▶ [WHAT NEEDS TO BE DONE] This exercise calls for copying every line below that holds the word "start".

▶ [RECORDED DATA]

┌──

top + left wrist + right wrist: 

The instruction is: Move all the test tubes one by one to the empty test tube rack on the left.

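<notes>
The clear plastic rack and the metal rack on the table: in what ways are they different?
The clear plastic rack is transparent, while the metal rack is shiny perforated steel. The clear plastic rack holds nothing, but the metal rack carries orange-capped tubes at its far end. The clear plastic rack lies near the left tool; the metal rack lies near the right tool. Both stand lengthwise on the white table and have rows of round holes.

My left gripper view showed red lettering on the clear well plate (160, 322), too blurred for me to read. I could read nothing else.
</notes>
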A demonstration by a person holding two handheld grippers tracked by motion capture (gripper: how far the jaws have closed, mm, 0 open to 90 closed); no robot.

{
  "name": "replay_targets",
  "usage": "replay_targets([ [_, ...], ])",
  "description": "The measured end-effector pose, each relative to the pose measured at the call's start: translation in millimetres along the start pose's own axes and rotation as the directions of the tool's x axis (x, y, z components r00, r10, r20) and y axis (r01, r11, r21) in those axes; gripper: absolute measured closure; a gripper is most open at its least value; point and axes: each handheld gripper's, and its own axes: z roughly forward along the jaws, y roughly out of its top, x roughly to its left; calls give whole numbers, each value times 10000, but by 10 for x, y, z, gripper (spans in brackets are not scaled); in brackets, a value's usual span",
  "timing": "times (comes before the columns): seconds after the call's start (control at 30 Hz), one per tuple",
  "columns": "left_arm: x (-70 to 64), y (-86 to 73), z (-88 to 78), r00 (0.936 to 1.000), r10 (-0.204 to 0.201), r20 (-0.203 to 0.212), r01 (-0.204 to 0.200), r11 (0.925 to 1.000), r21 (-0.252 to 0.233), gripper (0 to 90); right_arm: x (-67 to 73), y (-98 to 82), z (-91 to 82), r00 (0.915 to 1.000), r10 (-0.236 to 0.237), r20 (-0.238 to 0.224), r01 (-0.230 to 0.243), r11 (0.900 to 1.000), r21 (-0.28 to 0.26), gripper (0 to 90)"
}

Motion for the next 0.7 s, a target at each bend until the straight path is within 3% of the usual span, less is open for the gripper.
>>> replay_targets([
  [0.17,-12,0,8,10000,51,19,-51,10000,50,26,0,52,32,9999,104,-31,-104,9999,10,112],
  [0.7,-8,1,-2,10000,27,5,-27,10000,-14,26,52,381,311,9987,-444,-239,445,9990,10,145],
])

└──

▶ [COMPLETED TASK]
  "description": "The measured end-effector pose, each relative to the pose measured at the call's start: translation in millimetres along the start pose's own axes and rotation as the directions of the tool's x axis (x, y, z components r00, r10, r20) and y axis (r01, r11, r21) in those axes; gripper: absolute measured closure; a gripper is most open at its least value; point and axes: each handheld gripper's, and its own axes: z roughly forward along the jaws, y roughly out of its top, x roughly to its left; calls give whole numbers, each value times 10000, but by 10 for x, y, z, gripper (spans in brackets are not scaled); in brackets, a value's usual span",
  "timing": "times (comes before the columns): seconds after the call's start (control at 30 Hz), one per tuple",

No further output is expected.